— EXERCISE AIM —
Return all of the records below verbatim.
┌─ RECORD EXCERPTS
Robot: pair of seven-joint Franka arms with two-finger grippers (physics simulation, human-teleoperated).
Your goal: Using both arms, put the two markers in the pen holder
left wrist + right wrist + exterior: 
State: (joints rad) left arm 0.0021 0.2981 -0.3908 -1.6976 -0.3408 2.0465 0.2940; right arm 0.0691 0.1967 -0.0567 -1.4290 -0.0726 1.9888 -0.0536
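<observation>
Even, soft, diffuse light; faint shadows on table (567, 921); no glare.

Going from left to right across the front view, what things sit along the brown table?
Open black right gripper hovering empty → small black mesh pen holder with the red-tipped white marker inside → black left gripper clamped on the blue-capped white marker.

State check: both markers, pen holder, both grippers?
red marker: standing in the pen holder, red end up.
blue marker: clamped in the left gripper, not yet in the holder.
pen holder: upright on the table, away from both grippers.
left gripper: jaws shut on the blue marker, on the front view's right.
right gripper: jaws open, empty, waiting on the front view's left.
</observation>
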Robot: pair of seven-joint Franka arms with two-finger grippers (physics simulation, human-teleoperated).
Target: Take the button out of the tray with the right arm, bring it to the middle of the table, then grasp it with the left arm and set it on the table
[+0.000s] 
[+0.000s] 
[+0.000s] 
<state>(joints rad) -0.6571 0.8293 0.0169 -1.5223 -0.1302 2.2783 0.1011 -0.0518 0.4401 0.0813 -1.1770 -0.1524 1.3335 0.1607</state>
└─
— WRITTEN ANSWER —
Robot: pair of seven-joint Franka arms with two-finger grippers (physics simulation, human-teleoperated).
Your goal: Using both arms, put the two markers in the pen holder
left wrist + right wrist + exterior: 
State: (joints rad) left arm 0.0021 0.2981 -0.3908 -1.6976 -0.3408 2.0465 0.2940; right arm 0.0691 0.1967 -0.0567 -1.4290 -0.0726 1.9888 -0.0536
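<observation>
Even, soft, diffuse light; faint shadows on table (567, 921); no glare.

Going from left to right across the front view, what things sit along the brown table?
Open black right gripper hovering empty → small black mesh pen holder with the red-tipped white marker inside → black left gripper clamped on the blue-capped white marker.

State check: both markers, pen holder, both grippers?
red marker: standing in the pen holder, red end up.
blue marker: clamped in the left gripper, not yet in the holder.
pen holder: upright on the table, away from both grippers.
left gripper: jaws shut on the blue marker, on the front view's right.
right gripper: jaws open, empty, waiting on the front view's left.
</observation>
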Robot: pair of seven-joint Franka arms with two-finger grippers (physics simulation, human-teleoperated).
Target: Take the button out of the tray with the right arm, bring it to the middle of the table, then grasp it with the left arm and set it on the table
[+0.000s] 
[+0.000s] 
[+0.000s] 
<state>(joints rad) -0.6571 0.8293 0.0169 -1.5223 -0.1302 2.2783 0.1011 -0.0518 0.4401 0.0813 -1.1770 -0.1524 1.3335 0.1607</state>

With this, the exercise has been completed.